Huge success has been noted internationally in reducing catheter-related bloodstream infection with 'care bundles' for central venous catheters in intensive care units. A multidisciplinary team from the Infectious Diseases Unit at Ninewells Hospital, Dundee designed a 'bundle' for peripheral venous catheters (PVCs) based on drafts developed by Health Protection Scotland (details available online). A senior medical student collected weekly data, carried out monthly 'plan, do, study, act' (PDSA) cycles and displayed the results on the ward in real time. Data consisted of measures to assess objectively clinical performance for insertion (recording date, indication and location) and maintenance (daily review of necessity, clinical appearance of site, duration less than 72 h and timely removal). Care bundle compliance was assessed for each patient and percentage compliance plotted weekly.

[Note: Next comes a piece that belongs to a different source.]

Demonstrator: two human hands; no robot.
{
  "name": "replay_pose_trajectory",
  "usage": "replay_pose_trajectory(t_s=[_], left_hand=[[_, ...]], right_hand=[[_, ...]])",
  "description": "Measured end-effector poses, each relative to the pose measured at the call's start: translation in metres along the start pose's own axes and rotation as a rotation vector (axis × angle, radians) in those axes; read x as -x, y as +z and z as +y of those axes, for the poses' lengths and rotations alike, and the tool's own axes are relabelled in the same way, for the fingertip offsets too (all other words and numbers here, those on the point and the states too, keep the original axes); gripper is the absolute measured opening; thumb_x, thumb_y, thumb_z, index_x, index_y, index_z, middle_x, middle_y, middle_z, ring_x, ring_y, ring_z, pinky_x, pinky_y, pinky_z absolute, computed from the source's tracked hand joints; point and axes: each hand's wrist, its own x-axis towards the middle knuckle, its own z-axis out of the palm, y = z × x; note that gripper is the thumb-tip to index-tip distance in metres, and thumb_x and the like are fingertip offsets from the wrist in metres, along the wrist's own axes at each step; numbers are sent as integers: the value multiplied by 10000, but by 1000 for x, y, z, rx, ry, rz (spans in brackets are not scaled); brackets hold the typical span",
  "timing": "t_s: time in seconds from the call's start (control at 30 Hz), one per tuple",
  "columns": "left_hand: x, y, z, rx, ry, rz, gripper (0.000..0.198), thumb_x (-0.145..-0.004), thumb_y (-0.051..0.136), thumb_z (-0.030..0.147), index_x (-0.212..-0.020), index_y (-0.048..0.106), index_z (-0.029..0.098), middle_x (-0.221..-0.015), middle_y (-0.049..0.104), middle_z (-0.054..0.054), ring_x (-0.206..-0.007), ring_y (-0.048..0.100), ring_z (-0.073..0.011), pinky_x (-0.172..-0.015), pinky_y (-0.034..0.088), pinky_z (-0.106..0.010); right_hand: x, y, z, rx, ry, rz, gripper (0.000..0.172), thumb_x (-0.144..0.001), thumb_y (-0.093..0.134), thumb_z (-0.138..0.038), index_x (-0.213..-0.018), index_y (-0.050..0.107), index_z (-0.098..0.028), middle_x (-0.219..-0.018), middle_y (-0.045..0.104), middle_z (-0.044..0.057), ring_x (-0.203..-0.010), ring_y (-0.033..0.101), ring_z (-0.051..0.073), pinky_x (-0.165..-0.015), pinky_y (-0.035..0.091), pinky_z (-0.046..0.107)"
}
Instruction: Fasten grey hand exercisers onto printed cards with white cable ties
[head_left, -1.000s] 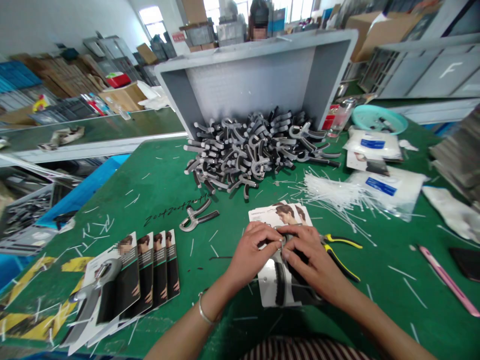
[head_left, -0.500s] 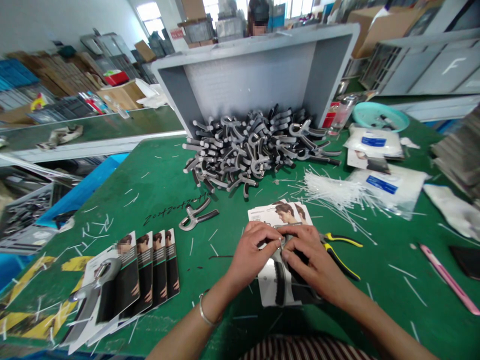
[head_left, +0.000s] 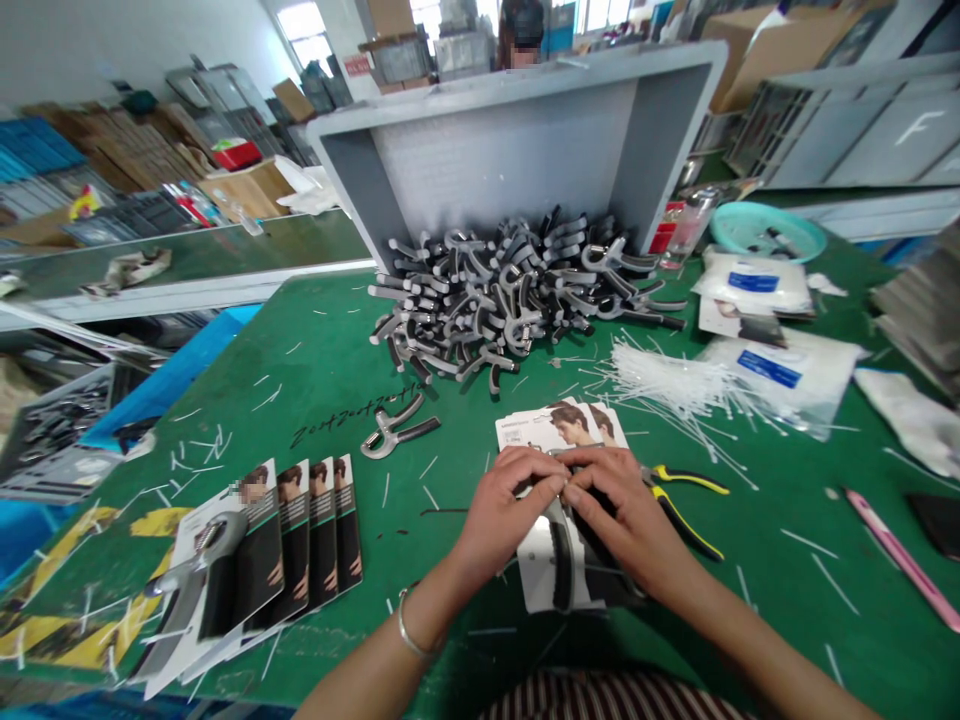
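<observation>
Spring hand grip point(head_left: 561, 560) lay atop card stack point(head_left: 535, 578) | left hand point(head_left: 504, 510), right hand point(head_left: 619, 505) met above card stack, fingertips bunched; pinched item hidden, couldn't tell | pliers point(head_left: 690, 480) right of card stack | looked fiddly: grip wanted centring, even fingertip pressure

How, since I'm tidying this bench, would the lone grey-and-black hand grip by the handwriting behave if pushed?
The hand grip would probably slide, not roll: its spread handles lie flat. It looks stiff, being thick-armed, and likely isn't slippery, given its matte dark padding.
</observation>
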Motion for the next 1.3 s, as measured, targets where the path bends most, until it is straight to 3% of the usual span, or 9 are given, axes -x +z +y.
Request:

The initial compliance of 54% improved by 1.11% per week to 82% (95% confidence interval: 0.6-1.6%; P=0.0001). This was attributed to multiple interventions including daily assessment of PVC necessity, weekly audit and feedback, monthly patient safety meetings to discuss issues with compliance, the introduction of new PVC dressings and the promotion of new PVC care plans. In conclusion, we demonstrated a significant improvement in PVC management on a single unit by using a care bundle approach. In order to improve compliance, further implementation of the PVC care bundle throughout the hospital has been necessary.

PMID:
21130520
DOI:
10.1016/j.jhin.2010.09.011
[Indexed for MEDLINE]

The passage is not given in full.